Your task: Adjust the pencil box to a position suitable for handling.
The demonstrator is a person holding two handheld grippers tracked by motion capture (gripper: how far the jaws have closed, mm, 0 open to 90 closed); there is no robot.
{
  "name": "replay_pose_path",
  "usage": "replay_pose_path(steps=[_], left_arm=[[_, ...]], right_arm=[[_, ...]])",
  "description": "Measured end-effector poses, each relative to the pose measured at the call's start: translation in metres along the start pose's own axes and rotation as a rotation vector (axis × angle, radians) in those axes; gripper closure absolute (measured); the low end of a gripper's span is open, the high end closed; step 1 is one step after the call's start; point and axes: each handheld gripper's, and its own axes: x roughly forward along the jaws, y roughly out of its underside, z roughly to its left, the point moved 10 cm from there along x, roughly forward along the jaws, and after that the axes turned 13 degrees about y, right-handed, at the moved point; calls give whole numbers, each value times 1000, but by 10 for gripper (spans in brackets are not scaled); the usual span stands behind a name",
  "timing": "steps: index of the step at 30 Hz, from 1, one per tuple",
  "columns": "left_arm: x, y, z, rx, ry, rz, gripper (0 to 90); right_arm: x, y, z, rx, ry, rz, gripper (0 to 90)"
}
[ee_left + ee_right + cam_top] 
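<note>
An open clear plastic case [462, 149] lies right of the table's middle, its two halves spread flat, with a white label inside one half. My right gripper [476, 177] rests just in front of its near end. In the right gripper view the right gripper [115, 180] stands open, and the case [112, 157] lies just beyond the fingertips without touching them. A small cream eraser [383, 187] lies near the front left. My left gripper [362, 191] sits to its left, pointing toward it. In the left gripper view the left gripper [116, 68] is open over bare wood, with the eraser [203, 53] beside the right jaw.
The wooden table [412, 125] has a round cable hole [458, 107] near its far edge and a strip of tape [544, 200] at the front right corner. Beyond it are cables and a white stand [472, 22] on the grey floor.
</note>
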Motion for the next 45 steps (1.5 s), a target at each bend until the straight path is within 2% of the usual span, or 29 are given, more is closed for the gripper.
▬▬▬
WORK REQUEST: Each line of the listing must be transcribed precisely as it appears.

EXERCISE RESPONSE:
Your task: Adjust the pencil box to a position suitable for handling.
The demonstrator is a person holding two handheld grippers tracked by motion capture (gripper: how far the jaws have closed, mm, 0 open to 90 closed); there is no robot.
{
  "name": "replay_pose_path",
  "usage": "replay_pose_path(steps=[_], left_arm=[[_, ...]], right_arm=[[_, ...]])",
  "description": "Measured end-effector poses, each relative to the pose measured at the call's start: translation in metres along the start pose's own axes and rotation as a rotation vector (axis × angle, radians) in those axes; gripper closure absolute (measured); the low end of a gripper's span is open, the high end closed; step 1 is one step after the call's start; point and axes: each handheld gripper's, and its own axes: x roughly forward along the jaws, y roughly out of its underside, z roughly to its left, the point moved 10 cm from there along x, roughly forward along the jaws, and after that the axes turned 13 degrees about y, right-handed, at the moved point; calls give whole numbers, each value times 1000, but by 10 for gripper (spans in brackets are not scaled); the usual span stands behind a name",
  "timing": "steps: index of the step at 30 Hz, from 1, one per tuple",
  "columns": "left_arm: x, y, z, rx, ry, rz, gripper (0 to 90); right_arm: x, y, z, rx, ry, rz, gripper (0 to 90)"
}
[ee_left + ee_right + cam_top] 
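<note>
An open clear plastic case [462, 149] lies right of the table's middle, its two halves spread flat, with a white label inside one half. My right gripper [476, 177] rests just in front of its near end. In the right gripper view the right gripper [115, 180] stands open, and the case [112, 157] lies just beyond the fingertips without touching them. A small cream eraser [383, 187] lies near the front left. My left gripper [362, 191] sits to its left, pointing toward it. In the left gripper view the left gripper [116, 68] is open over bare wood, with the eraser [203, 53] beside the right jaw.
The wooden table [412, 125] has a round cable hole [458, 107] near its far edge and a strip of tape [544, 200] at the front right corner. Beyond it are cables and a white stand [472, 22] on the grey floor.
</note>
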Motion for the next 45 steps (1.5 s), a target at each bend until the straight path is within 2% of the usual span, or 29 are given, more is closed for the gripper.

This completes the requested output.